Celles et ceux qui s’intéressent à la chanson de tradition orale connaissent Ernest Gagnon pour son ouvrage pionnier, Chansons populaires du Canada, publié en 1865. Certains savent aussi que l’homme de musique habitait la ville de Québec, où il occupait le poste d’organiste attitré de l’église Saint-Jean-Baptiste.
Pour le reste, Gagnon demeure un personnage relativement méconnu. Il a pourtant contribué activement à la vie intellectuelle et patriotique canadienne-française de la deuxième moitié du XIXe siècle. Contemporain d’illustres figures telles qu’Octave Crémazie ou Henri-Raymond Casgrain, il a su intégrer les cercles d’influence de son époque et y insuffler une vision du monde en accord avec de fermes convictions idéologiques conservatrices et ultramontaines. Cet essai a pour but de fournir un éclairage inédit sur le destin d’un individu au parcours hors du commun, un parcours coïncidant avec ce moment de l’histoire où l’élite francophone cherche à se doter d’une culture et d’une littérature nationales.

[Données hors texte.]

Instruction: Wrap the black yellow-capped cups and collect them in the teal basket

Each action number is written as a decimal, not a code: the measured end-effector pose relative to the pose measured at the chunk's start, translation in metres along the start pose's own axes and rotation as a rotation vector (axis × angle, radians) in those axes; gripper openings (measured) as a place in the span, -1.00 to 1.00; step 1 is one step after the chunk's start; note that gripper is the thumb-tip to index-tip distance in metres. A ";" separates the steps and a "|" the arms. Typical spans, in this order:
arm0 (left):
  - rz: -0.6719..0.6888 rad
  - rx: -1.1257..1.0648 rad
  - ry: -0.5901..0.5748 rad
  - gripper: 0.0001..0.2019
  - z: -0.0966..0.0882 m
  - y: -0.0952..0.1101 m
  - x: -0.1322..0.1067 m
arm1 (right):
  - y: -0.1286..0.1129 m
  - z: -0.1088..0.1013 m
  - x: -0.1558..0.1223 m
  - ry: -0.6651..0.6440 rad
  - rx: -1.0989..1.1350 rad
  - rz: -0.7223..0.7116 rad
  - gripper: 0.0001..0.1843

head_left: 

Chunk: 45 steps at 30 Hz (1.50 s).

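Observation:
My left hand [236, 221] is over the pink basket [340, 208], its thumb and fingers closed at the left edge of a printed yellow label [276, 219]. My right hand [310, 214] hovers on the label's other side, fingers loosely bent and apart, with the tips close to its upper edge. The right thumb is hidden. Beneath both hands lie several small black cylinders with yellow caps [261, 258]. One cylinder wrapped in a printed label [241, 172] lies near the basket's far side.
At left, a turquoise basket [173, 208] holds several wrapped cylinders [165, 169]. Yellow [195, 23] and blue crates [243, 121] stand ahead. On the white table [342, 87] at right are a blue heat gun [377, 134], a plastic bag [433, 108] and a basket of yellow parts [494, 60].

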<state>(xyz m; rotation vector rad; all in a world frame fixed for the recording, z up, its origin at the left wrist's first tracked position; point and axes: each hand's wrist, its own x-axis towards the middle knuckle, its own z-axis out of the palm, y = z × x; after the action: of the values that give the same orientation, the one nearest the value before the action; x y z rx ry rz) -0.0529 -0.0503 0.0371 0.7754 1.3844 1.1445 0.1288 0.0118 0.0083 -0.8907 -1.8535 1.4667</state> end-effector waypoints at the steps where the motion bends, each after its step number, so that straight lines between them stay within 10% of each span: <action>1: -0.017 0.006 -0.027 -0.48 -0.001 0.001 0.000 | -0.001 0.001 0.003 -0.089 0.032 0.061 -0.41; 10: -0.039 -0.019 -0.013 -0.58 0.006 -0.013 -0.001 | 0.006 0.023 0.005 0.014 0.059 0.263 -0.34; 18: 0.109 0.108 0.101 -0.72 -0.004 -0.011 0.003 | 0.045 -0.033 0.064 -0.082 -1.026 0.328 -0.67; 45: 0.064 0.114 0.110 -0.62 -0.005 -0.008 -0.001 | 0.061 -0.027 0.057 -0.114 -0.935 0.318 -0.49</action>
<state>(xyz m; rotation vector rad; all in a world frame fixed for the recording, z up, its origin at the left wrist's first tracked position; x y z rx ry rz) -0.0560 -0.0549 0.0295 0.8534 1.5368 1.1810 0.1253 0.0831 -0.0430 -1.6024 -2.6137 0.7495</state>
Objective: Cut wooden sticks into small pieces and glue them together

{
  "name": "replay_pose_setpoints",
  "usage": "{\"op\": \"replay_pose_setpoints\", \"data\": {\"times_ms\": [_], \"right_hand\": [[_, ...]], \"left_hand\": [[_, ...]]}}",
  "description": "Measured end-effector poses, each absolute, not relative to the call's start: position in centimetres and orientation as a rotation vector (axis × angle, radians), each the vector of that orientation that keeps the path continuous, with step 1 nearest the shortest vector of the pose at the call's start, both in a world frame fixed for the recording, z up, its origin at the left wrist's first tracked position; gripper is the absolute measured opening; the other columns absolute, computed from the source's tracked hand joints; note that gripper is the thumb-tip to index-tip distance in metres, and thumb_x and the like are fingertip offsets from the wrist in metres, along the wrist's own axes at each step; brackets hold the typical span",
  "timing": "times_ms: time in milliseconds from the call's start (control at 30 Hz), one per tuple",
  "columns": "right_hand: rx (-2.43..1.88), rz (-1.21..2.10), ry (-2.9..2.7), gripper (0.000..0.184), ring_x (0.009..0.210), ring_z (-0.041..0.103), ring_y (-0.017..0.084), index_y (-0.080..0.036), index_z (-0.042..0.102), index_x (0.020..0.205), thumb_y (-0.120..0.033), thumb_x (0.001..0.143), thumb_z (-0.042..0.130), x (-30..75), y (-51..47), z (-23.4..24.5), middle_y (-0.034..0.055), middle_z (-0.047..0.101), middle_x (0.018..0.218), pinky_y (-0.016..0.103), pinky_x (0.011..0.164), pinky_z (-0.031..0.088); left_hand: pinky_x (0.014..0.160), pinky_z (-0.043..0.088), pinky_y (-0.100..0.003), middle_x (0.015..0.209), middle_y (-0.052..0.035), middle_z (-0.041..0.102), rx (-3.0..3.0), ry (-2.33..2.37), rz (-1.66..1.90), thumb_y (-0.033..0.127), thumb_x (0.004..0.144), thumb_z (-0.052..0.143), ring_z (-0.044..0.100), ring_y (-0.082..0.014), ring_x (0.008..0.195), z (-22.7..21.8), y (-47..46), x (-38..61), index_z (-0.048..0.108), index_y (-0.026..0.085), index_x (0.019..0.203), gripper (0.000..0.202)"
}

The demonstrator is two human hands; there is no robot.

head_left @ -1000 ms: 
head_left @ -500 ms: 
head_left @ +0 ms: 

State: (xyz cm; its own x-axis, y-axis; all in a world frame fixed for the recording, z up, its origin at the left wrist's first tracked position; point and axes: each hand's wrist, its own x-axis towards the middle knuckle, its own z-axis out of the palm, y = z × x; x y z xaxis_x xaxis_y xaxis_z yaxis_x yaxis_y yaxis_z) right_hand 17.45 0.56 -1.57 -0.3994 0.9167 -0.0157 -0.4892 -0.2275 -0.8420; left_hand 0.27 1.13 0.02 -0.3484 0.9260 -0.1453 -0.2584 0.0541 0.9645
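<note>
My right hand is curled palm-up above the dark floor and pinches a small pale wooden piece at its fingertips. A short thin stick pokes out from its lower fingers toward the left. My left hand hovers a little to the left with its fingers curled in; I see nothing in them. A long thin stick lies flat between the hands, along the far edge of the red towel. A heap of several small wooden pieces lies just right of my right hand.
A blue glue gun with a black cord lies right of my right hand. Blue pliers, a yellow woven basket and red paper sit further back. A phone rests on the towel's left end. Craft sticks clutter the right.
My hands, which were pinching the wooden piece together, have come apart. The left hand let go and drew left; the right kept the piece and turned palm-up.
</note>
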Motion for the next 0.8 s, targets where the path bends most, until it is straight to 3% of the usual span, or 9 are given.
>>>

Respectant une chronologie classique, l’ouvrage propose un portrait exhaustif de la vie, tant personnelle que professionnelle, de Gagnon, un récit allant de l’enfance jusqu’à la vieillesse. Bernard Cimon s’attarde non seulement à son incontournable apport au folklore, mais aussi aux multiples relations que le musicien a entretenues avec certains membres influents du clergé et de la classe politique. L’auteur se penche de la même façon sur les aléas et les événements liés à la carrière de théoricien et de compositeur de Gagnon. Il s’intéresse, entre autres, à son premier séjour outremer visant à parfaire sa formation et, quelques années plus tard, à son insolvable querelle au sujet du chant liturgique avec le musicien d’origine française Antoine Dessane. Plus loin, il est question de ses accomplissements en tant que secrétaire des travaux publics et comme officier de l’Instruction publique, période au cours de laquelle il rédige de nombreux textes historiques, notamment un article sur le château Saint-Louis situé autrefois où se trouve actuellement le Château Frontenac et un ouvrage sur Louis Joliet, explorateur du Mississippi.
Dans le but d’illustrer son propos le plus justement possible, Cimon fait appel à une quantité importante de lettres et d’extraits de journaux. Et très souvent, plutôt que d’être paraphrasés, ceux-ci sont présentés dans leur intégralité. Un des attraits les plus probants de ce livre concerne ainsi sa qualité et sa rigueur documentaires. On doit à cet égard saluer le travail accompli par Madeleine Gagnon, qui a collaboré sur le plan de la recherche et du dépouillement des documents d’archives.
Nul doute, il s’agit d’un ouvrage qui plaira aux lectrices et aux lecteurs souhaitant approfondir leurs connaissances de la vie culturelle du Québec à une époque, pas si lointaine, où tout était encore à construire.